> [YOUR INSTRUCTIONS]: What lines in the entries below contain the word "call"? Copy all of them.

> [SUPPLIED RECORDS]:
--
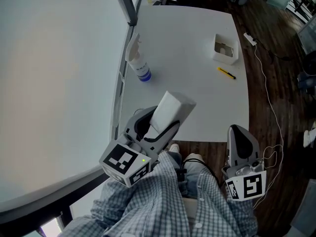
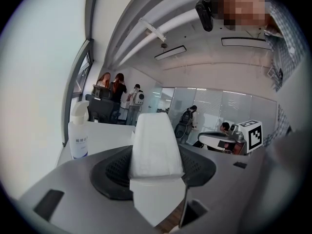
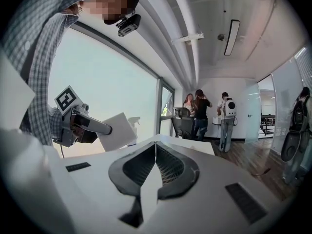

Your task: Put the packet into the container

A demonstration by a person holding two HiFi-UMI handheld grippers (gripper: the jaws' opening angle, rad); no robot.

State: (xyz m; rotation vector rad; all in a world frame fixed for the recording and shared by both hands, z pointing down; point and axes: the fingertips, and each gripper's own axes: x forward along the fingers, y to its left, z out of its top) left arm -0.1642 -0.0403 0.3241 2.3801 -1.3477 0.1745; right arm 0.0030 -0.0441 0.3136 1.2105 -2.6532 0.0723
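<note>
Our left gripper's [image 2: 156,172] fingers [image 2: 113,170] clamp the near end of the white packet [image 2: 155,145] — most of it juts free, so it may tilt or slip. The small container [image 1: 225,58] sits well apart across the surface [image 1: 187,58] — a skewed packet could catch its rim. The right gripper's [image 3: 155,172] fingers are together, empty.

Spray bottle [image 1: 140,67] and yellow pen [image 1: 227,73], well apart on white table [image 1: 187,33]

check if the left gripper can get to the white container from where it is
Probably yes, with a long reach: the table between the left gripper, shut on the packet, and the container is bare. The spray bottle stands off to the left.
</note>
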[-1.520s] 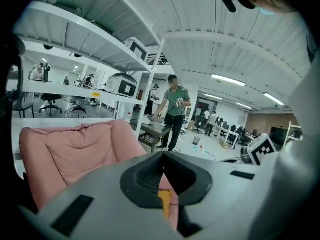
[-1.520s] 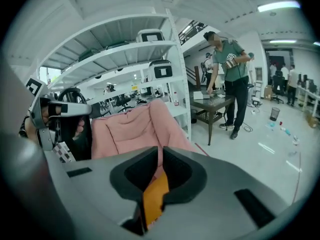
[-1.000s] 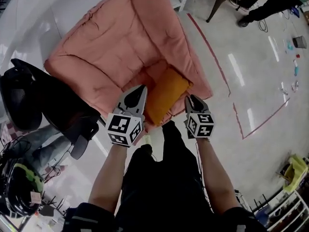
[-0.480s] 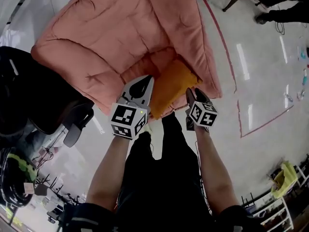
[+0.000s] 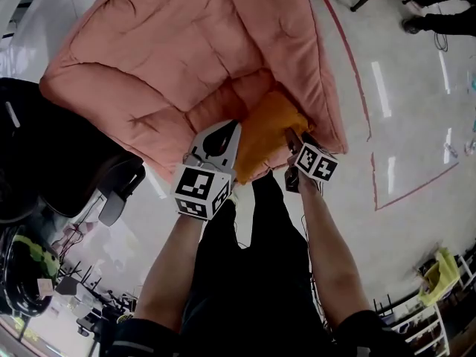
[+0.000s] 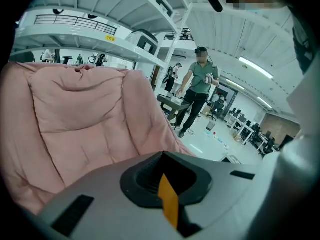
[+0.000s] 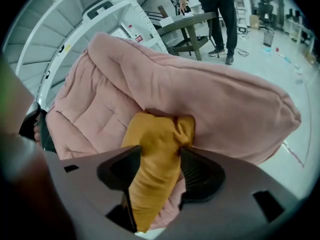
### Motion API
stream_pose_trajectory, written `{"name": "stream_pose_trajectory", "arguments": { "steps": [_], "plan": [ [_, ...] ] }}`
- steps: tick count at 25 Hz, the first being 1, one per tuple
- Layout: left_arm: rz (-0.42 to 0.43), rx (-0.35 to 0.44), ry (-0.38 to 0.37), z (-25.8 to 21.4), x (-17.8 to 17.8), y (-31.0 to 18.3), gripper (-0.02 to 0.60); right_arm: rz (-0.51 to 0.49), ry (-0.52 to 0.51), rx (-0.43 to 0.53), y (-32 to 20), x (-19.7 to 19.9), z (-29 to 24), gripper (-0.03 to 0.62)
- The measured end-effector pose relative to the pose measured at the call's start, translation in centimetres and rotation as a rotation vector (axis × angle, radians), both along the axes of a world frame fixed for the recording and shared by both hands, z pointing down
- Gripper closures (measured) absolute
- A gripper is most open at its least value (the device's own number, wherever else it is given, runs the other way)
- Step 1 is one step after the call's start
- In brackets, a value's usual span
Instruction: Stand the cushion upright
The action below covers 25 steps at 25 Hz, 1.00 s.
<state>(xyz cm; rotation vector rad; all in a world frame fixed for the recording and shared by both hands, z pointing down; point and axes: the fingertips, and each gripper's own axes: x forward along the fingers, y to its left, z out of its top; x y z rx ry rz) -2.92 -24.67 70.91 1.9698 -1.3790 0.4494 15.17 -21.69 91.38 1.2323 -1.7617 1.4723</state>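
Note:
An orange cushion (image 5: 264, 134) rests on the front of the seat of a pink padded lounge chair (image 5: 171, 58), leaning against its right arm. My left gripper (image 5: 222, 131) is at the cushion's left edge. In the left gripper view its jaws are shut on a thin orange strip of the cushion (image 6: 168, 204). My right gripper (image 5: 291, 138) is at the cushion's right edge. Its jaws are opening, and the cushion (image 7: 155, 169) hangs between the spread pads (image 7: 197, 171) with its knotted corner at the top.
A black office chair (image 5: 52, 169) stands left of the pink chair. Red tape lines (image 5: 366, 110) mark the glossy floor to the right. A person (image 6: 197, 91) stands by a table (image 7: 192, 24) beyond the chair, and white shelving (image 6: 100, 29) rises behind it.
Both grippers have sunk toward the pink chair's seat with the cushion between them. The right jaws have spread apart around the cushion.

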Motion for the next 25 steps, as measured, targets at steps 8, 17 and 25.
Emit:
{"name": "stream_pose_trajectory", "arguments": {
  "steps": [8, 17, 25],
  "plan": [
    [-0.021, -0.025, -0.020, 0.0, -0.1, 1.0, 0.575, -0.074, -0.005, -0.002, -0.3, -0.9, 0.0, 0.492],
    [-0.077, -0.012, -0.026, -2.0, -2.0, 4.5, 0.575, -0.199, -0.018, 0.101, 1.1, -2.9, -4.0, 0.545],
    [-0.137, 0.021, 0.004, -5.1, -3.3, 7.0, 0.575, -0.383, -0.060, 0.264, 2.2, -6.3, -10.8, 0.554]
  ]
}}
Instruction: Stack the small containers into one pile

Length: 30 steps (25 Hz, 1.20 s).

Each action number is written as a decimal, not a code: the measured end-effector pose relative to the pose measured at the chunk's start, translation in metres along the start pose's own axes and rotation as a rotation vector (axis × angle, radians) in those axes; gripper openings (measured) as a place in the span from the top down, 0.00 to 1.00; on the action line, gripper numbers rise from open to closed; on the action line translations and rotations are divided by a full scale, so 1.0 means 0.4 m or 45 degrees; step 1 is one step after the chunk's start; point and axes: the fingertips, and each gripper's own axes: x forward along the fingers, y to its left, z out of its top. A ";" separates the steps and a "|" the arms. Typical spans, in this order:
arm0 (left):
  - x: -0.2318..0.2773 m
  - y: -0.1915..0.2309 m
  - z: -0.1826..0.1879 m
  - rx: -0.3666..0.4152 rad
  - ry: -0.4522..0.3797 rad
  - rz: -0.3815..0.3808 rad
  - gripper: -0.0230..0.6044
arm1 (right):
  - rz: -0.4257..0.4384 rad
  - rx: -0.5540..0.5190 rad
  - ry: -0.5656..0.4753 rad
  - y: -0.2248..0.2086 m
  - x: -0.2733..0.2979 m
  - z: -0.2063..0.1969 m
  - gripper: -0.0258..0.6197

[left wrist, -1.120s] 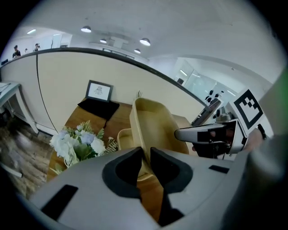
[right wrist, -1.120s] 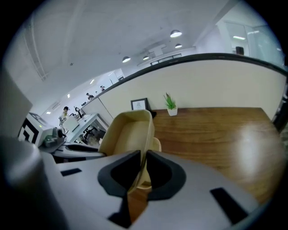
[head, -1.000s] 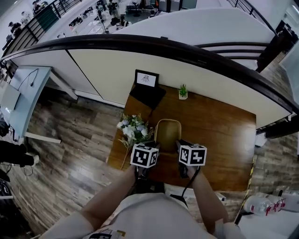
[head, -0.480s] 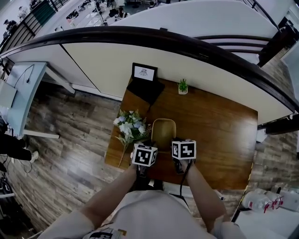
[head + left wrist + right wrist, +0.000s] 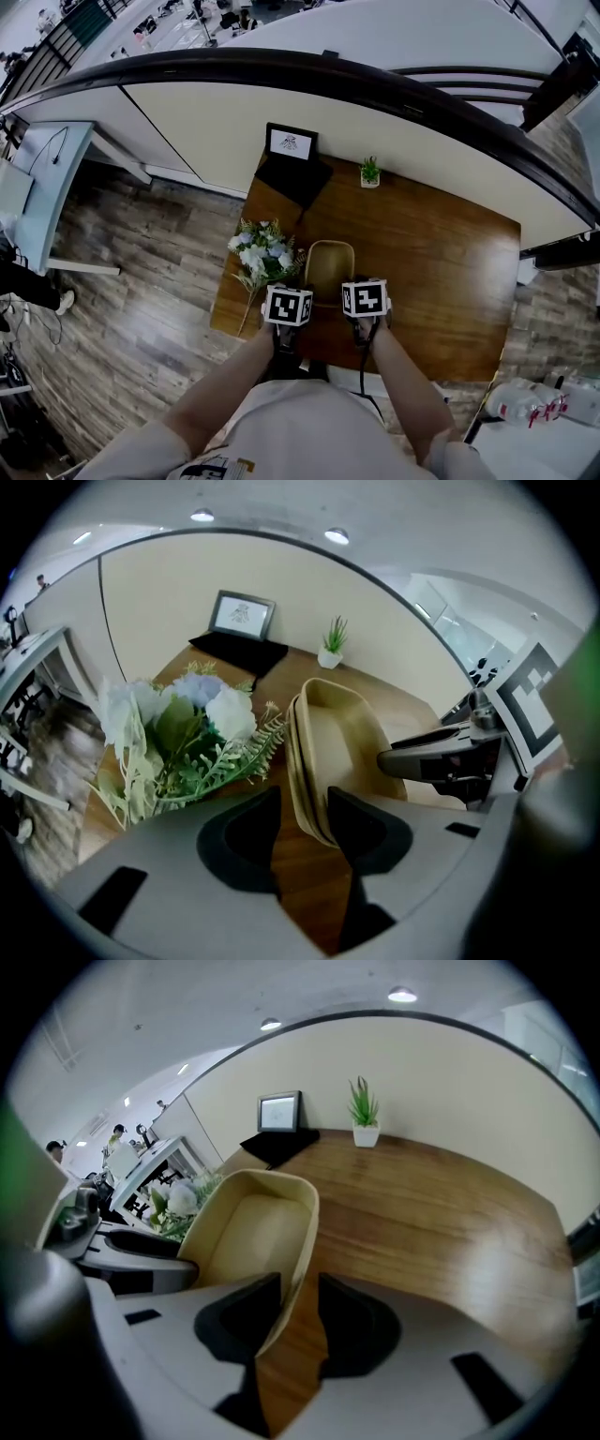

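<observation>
A stack of tan oval containers rests on the brown wooden table. My left gripper is at the stack's near left rim. In the left gripper view the stacked rims stand between the jaws of the left gripper, which are opening, with bare wood showing beside the left pad. My right gripper is at the near right rim. In the right gripper view the container wall passes between the jaws of the right gripper, also opening, with a gap at the right pad.
A bunch of white and blue flowers lies just left of the stack. At the table's far end are a framed picture on a black mat and a small potted plant. The table's near edge runs under my hands.
The right gripper has shifted left, closer to the left gripper. The stack stays in place on the table.
</observation>
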 end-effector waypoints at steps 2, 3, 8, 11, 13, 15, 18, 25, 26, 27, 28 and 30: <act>0.008 0.007 -0.010 -0.024 0.011 -0.003 0.70 | 0.001 0.001 0.011 -0.001 0.009 -0.004 0.74; 0.011 0.009 -0.013 -0.039 0.013 -0.007 0.70 | 0.003 0.003 0.015 -0.002 0.014 -0.006 0.73; 0.027 0.023 -0.018 -0.135 0.019 -0.057 0.67 | 0.011 -0.024 0.028 -0.010 0.042 -0.014 0.68; 0.030 0.035 -0.021 -0.178 0.015 -0.081 0.60 | 0.025 -0.017 0.043 -0.012 0.059 -0.019 0.65; 0.033 0.038 -0.022 -0.196 0.018 -0.088 0.59 | 0.032 -0.016 0.053 -0.010 0.067 -0.020 0.65; 0.036 0.039 -0.021 -0.193 0.020 -0.083 0.59 | 0.038 -0.031 0.056 -0.007 0.072 -0.020 0.67; 0.040 0.039 -0.018 -0.168 0.018 -0.064 0.59 | 0.050 -0.030 0.057 -0.008 0.077 -0.020 0.67; 0.029 0.024 -0.009 -0.026 0.024 -0.075 0.58 | 0.068 -0.083 0.043 -0.001 0.061 -0.012 0.61; 0.024 0.020 -0.007 -0.003 0.017 -0.075 0.58 | 0.074 -0.075 0.026 -0.001 0.049 -0.009 0.60; 0.017 0.018 -0.003 0.013 0.008 -0.073 0.60 | 0.079 -0.063 0.002 -0.002 0.034 -0.002 0.61; 0.009 0.017 0.002 0.024 -0.003 -0.069 0.60 | 0.084 -0.051 -0.024 -0.003 0.019 0.007 0.61; -0.012 0.013 0.012 0.044 -0.023 -0.065 0.60 | 0.100 -0.032 -0.079 -0.005 -0.014 0.026 0.61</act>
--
> [ANSWER TO THIS TASK]:
- The measured end-effector pose relative to the pose measured at the call's start, translation in centimetres and rotation as a rotation vector (axis × angle, radians), both along the axes of a world frame fixed for the recording and shared by both hands, z pointing down
- Step 1 is one step after the call's start

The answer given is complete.